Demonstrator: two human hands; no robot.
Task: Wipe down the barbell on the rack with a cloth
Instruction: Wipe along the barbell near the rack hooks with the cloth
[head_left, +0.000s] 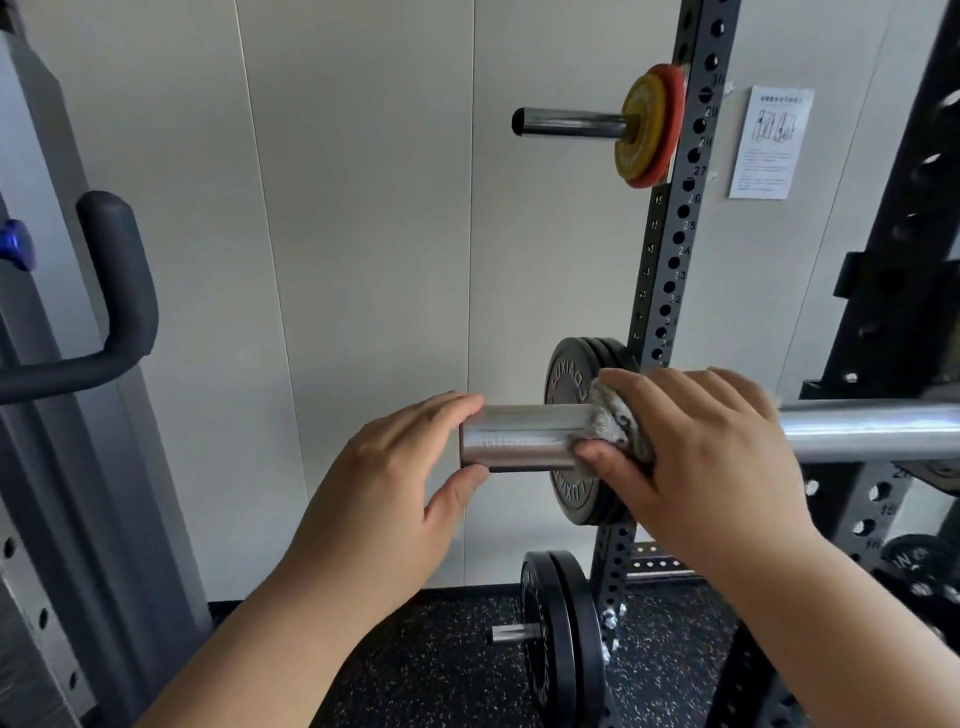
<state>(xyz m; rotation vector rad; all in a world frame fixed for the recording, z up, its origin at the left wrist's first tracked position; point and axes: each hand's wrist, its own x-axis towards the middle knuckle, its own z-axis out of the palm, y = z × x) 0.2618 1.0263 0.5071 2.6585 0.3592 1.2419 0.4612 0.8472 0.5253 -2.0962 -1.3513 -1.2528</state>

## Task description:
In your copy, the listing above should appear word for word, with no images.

## Task solution:
Demonstrator: two human hands; no robot.
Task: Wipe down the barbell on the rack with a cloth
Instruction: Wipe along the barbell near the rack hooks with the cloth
[head_left, +0.000s] 
<state>(xyz m; rotation vector rad; all in a world frame fixed for the recording, z up, its origin at the left wrist's first tracked position; point and axes: each hand's wrist, its own x-axis towards the middle knuckle, its own z-axis out of the palm, y = z × x) 0.2618 1.0263 0.5071 2.6585 0.3592 1.2419 0.4612 0.8472 0.5253 -2.0962 -1.3513 -1.2528</state>

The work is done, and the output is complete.